◆ What to do:
The entries below are to be copied exactly, with nothing left out.

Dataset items
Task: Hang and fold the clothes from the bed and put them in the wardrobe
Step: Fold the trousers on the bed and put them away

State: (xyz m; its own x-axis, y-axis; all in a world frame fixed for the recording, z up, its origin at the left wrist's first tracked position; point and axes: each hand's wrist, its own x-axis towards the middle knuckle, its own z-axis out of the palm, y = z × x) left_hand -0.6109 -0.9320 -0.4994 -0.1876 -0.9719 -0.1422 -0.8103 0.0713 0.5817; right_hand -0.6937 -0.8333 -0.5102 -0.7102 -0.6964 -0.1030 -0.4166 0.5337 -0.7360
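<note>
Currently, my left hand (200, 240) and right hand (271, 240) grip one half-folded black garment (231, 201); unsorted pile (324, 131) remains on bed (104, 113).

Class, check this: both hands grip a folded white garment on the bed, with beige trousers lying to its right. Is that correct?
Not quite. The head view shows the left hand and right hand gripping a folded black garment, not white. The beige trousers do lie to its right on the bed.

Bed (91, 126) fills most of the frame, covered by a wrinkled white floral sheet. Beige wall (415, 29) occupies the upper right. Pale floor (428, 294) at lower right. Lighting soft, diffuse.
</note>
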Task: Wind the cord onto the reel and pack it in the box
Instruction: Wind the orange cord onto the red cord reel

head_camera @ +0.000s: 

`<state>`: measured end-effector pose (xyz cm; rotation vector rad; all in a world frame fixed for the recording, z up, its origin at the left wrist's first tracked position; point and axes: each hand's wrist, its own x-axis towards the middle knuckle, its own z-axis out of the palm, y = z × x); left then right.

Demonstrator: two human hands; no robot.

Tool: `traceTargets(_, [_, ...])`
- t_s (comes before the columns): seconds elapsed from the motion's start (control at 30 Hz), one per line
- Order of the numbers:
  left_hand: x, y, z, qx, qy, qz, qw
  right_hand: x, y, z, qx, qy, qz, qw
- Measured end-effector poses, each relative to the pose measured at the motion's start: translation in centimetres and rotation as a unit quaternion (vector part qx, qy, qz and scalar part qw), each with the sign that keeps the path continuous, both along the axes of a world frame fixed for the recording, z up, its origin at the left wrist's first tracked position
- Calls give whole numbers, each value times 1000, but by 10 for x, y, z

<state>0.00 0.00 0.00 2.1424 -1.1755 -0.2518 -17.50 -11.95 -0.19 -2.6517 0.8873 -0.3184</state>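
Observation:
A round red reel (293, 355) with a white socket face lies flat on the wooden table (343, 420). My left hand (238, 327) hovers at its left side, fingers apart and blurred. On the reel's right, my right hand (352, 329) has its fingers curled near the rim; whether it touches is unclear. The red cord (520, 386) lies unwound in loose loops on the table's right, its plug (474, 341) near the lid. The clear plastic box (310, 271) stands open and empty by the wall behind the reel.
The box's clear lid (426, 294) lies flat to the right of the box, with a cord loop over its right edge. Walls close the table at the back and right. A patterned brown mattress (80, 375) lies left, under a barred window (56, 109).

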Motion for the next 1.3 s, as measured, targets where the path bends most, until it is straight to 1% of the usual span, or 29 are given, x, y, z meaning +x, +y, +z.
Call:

◆ Task answer:
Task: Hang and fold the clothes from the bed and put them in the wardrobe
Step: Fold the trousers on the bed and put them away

State: (xyz m; its own x-axis, y-axis; all in a world frame fixed for the recording, z up, its origin at the left wrist's first tracked position; point and axes: each hand's wrist, its own x-axis towards the middle knuckle, its own z-axis out of the palm, y = z × x) left_hand -0.6109 -0.9320 -0.4994 -0.1876 -0.9719 -0.1422 -0.8103 0.0713 0.5817; right_hand -0.6937 -0.8333 -0.5102 -0.7102 -0.6964 -0.1030 -0.4166 0.5337 -0.7360
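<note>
Currently, my left hand (200, 240) and right hand (271, 240) grip one half-folded black garment (231, 201); unsorted pile (324, 131) remains on bed (104, 113).

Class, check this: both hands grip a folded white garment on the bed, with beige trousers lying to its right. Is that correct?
Not quite. The head view shows the left hand and right hand gripping a folded black garment, not white. The beige trousers do lie to its right on the bed.

Bed (91, 126) fills most of the frame, covered by a wrinkled white floral sheet. Beige wall (415, 29) occupies the upper right. Pale floor (428, 294) at lower right. Lighting soft, diffuse.
</note>
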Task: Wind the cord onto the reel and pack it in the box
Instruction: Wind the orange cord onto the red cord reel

head_camera @ +0.000s: 

`<state>`: measured end-effector pose (xyz cm; rotation vector rad; all in a world frame fixed for the recording, z up, its origin at the left wrist's first tracked position; point and axes: each hand's wrist, its own x-axis towards the middle knuckle, its own z-axis out of the palm, y = z × x); left then right.

Demonstrator: two human hands; no robot.

Tool: `traceTargets(_, [_, ...])`
- t_s (comes before the columns): seconds elapsed from the motion's start (control at 30 Hz), one per line
- Order of the numbers:
  left_hand: x, y, z, qx, qy, qz, qw
  right_hand: x, y, z, qx, qy, qz, qw
- Measured end-effector poses, each relative to the pose measured at the motion's start: translation in centimetres and rotation as a unit quaternion (vector part qx, qy, qz and scalar part qw), each with the sign that keeps the path continuous, both along the axes of a world frame fixed for the recording, z up, its origin at the left wrist's first tracked position
- Calls give whole numbers, each value times 1000, but by 10 for x, y, z

<state>0.00 0.00 0.00 2.1424 -1.1755 -0.2518 -17.50 -11.95 -0.19 -2.6517 0.8873 -0.3184</state>
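Observation:
A round red reel (293, 355) with a white socket face lies flat on the wooden table (343, 420). My left hand (238, 327) hovers at its left side, fingers apart and blurred. On the reel's right, my right hand (352, 329) has its fingers curled near the rim; whether it touches is unclear. The red cord (520, 386) lies unwound in loose loops on the table's right, its plug (474, 341) near the lid. The clear plastic box (310, 271) stands open and empty by the wall behind the reel.
The box's clear lid (426, 294) lies flat to the right of the box, with a cord loop over its right edge. Walls close the table at the back and right. A patterned brown mattress (80, 375) lies left, under a barred window (56, 109).
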
Motion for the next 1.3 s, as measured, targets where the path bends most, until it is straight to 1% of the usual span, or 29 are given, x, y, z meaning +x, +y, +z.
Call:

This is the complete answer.